No se trata de una especie de concesión gratuita, acá hay un trato que se entabló entre el estado y una insurgencia armada. Se deja la violencia a cambio de la participación política, pero también, a cambio de que el estado les garantice la vida y la seguridad.

¿Cómo reaccionarán las bancadas del Congreso frente a este nuevo grupo político?

Hay toda clase de posiciones políticas. Hay Una mayoría en el espectro político que con sus matices defienden la paz y defiende el paso de la guerrilla a la vida política. Hay un sector minoritario que es el Centro Democrático, que no quiere tolerar este avance importante.
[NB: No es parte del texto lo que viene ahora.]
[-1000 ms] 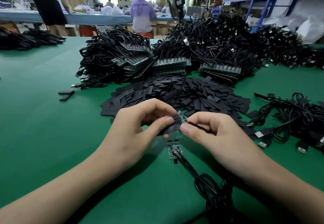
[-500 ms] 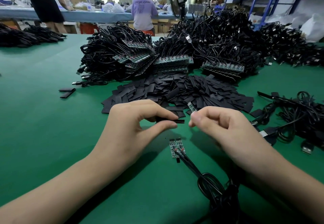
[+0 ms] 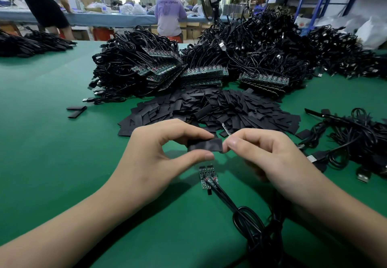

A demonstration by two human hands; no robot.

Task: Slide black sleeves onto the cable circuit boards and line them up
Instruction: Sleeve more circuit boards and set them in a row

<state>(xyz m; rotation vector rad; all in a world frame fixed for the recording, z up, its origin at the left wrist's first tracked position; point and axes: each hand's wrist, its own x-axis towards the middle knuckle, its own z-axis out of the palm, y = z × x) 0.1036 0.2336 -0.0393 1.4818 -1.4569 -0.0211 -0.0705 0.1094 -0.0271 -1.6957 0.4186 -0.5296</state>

Esto se dará, seguramente, en medio de discusiones, de polémica, enfrentamientos como es la vida política, pero creo que eso será muy saludable para el país.

La Unidad Nacional y el Polo Democrático, le darán la bienvenida a esa posibilidad, de hecho ya hemos aprobado en el Congreso una norma que permite ese tránsito de reincorporación política de las Farc y esa norma le entrega una serie de garantías a la guerrilla para que ese paso se pueda hacer de manera exitosa.

Las Farc han desarrollado 61 tesis para fortalecer su formación, ¿cómo son vistas estas ideas para la estructura política del país?

Es muy saludable que en esta etapa las Farc comiencen a discutir cuales son los temas, los procedimientos, los estatutos y el programa, que van a convertir a esa guerrilla en una formación política. Es una expresión de democracia. Que el funcionamiento de lo que había sido una organización armada comience a girar en torno a discutir tesis, analizar propuestas, a ver cómo se insertan en la vida política es algo que muestra sin lugar a dudas que estamos entrando en la fase de consolidación del proceso de paz.

¿Cuáles serán los posibles desafíos que enfrente este partido político?

El primero, es que no ocurra la vieja historia que hemos visto en Colombia y es que personas que dejan las armas empiezan a ser asesinadas sistemáticamente. No es una sorpresa. Ha ocurrido siempre en todos los procesos de paz que se han llevado a cabo en Colombia.

Segundo, las Farc se tienen que sintonizar con el país. Hacer propuestas atractivas, propuestas que conciten la atención y no tesis viejas, tesis caducas, que no sean tendientes a producir un cambio democrático.

¿El contexto latinoamericano también será un desafío para las Farc?

Seguramente algunos lo van a poner en esos términos. Van a querer igualar la propuesta de las Farc con propuestas foráneas, pero en Colombia tenemos una historia propia. Las Farc no surgieron ni en Venezuela ni en Cuba, surgieron en el campo colombiano, porque hay pobreza, porque hay atraso, porque cuando la gente protesta inmediatamente se le reprime, se le asesina y ese ha sido el contexto de violencia y de presión social en el que surgió la guerrilla.

Deduzco, por lo que hemos escuchando, que su propuesta política va a ir en el sentido de resolver esos problemas, que sí tienen solución, debido a las oportunidades que ofrece el país por ser uno en extremo rico en recursos naturales, en posibilidades de construir opciones económicas que tiendan a la justicia social, pero es un país también lleno de corrupción y de insensibilidad y eso es lo que hay que superar.

En conclusión, ¿Colombia está preparada para el partido político de las Farc?

Yo no sabría medir eso. Algo nos dicen las encuestas y es que hay una franja de simpatizantes de las Farc que ha aumentado. Entonces, eso puede hacer querer ver que a medida que las Farc van dejando las armas, van dejando el uso de la violencia, la gente tiende a aceptar ese paso como un buen signo. Un signo civilizatorio de este país que ha tenido tanta violencia.